*** Begin section ***
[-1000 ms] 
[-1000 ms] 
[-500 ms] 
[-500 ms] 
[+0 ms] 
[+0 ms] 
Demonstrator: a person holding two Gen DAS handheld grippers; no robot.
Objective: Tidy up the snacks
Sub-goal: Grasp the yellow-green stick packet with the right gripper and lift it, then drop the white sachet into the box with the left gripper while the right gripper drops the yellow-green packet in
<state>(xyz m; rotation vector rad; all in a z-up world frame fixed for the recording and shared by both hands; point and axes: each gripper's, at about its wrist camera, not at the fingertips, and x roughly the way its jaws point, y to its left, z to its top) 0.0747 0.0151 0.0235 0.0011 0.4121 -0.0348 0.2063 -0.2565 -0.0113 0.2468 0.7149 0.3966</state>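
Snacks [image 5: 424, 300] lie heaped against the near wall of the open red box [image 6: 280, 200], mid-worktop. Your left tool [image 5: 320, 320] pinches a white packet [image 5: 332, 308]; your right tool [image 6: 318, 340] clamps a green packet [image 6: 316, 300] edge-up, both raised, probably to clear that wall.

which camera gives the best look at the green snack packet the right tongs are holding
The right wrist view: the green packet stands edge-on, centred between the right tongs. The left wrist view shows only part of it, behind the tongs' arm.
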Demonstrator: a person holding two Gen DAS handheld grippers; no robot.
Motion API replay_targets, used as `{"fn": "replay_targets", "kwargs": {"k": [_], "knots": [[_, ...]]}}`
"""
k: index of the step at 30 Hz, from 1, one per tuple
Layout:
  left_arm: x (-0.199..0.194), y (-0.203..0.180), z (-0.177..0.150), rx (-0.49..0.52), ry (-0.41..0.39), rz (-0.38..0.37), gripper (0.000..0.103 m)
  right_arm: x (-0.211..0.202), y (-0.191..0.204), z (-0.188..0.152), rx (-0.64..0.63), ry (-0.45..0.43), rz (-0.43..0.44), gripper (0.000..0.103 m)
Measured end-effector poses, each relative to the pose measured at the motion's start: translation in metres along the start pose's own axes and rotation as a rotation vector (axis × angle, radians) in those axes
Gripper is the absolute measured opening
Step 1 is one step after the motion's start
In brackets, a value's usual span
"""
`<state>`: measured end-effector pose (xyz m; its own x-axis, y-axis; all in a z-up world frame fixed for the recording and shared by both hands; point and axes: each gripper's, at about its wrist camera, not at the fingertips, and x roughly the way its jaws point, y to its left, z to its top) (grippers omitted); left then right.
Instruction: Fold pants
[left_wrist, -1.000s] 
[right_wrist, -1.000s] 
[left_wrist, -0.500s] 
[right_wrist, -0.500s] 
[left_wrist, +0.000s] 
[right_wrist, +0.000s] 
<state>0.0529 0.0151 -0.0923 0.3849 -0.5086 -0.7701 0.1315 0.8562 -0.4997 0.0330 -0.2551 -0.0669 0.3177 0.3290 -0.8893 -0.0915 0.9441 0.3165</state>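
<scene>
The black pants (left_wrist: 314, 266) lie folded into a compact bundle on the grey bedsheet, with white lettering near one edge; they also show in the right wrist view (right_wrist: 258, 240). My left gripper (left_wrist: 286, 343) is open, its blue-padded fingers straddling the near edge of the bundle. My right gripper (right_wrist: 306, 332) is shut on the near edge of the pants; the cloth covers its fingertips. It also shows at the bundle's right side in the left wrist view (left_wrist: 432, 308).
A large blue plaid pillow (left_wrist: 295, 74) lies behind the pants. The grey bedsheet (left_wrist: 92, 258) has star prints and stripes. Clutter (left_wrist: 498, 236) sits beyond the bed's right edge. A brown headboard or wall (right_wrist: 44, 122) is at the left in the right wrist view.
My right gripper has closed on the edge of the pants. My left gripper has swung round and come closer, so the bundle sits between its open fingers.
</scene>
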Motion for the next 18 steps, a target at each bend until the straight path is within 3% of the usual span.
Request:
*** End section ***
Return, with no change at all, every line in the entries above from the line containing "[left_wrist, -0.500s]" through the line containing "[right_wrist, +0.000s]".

#### [ANSWER TO THIS TASK]
[left_wrist, -0.500s] 
[right_wrist, -0.500s] 
[left_wrist, +0.000s] 
[right_wrist, +0.000s] 

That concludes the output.